**Work item**
Line by line, reproduce the material below exactly.

**Dataset excerpt**
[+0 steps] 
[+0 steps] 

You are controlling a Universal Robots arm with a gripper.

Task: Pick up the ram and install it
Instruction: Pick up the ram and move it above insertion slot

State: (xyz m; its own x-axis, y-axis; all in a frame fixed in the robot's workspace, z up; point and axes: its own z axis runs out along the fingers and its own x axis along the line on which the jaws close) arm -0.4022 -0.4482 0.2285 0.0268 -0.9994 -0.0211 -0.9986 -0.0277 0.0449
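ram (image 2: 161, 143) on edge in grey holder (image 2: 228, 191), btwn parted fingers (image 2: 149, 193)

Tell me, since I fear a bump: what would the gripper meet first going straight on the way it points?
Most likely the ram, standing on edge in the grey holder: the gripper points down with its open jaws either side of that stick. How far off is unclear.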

**Task solution**
[+0 steps] 
[+0 steps] 

You are controlling a Universal Robots arm with a gripper.

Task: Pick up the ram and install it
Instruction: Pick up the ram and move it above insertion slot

State: (xyz m; its own x-axis, y-axis; all in a frame fixed in the robot's workspace, z up; point and axes: its own z axis runs out along the fingers and its own x axis along the line on which the jaws close) arm -0.4022 -0.4482 0.2285 0.0268 -0.9994 -0.0211 -0.9986 -0.0277 0.0449
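ram (image 2: 161, 143) on edge in grey holder (image 2: 228, 191), btwn parted fingers (image 2: 149, 193)

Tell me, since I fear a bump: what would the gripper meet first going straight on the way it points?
Most likely the ram, standing on edge in the grey holder: the gripper points down with its open jaws either side of that stick. How far off is unclear.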

This answer requires nothing else.